• **Work required**
An exact copy of the listing below is required, minus its pictures.

• **Stored data**

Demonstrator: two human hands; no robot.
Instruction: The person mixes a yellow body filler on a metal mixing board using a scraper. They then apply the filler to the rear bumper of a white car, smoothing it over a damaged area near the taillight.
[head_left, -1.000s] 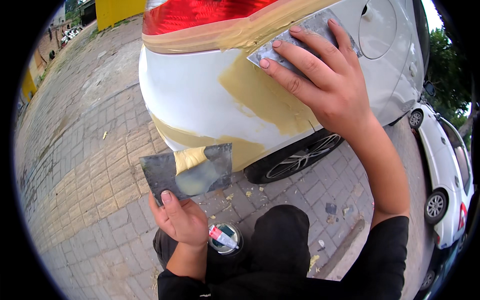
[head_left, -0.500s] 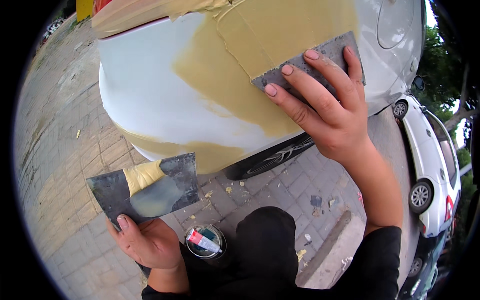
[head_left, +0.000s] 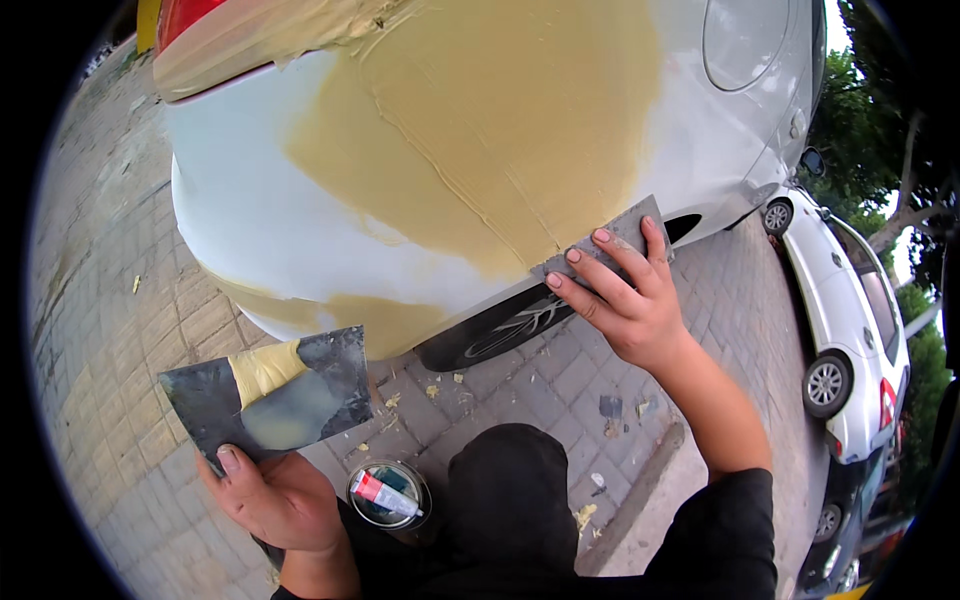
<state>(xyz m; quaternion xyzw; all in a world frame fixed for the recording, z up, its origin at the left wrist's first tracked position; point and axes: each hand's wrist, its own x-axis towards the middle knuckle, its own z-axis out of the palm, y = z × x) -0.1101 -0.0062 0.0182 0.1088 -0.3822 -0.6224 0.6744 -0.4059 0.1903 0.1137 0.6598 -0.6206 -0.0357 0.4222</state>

• **Your solution**
Demonstrator: two human hands; no robot.
Instruction: The person mixes a yellow body filler on a metal mixing board using a scraper. They then apply the filler to the rear bumper of a white car, smoothing it over a damaged area near the taillight.
[head_left, -1.000s] 
[head_left, -0.500s] 
[head_left, +0.000s] 
<state>(xyz m; quaternion xyzw; all in a world frame fixed for the recording, z up, its origin at the left wrist's first tracked position; point and axes: each hand's wrist, its own x-axis towards the middle knuckle, its own z-axis out of the palm, y = z × x) -0.1101 -0.0062 0.0182 0.1088 -0.3822 -0.6224 0.6744 -0.4059 0.1903 0.1137 0.6598 -0.6206 -0.0357 0.4222</state>

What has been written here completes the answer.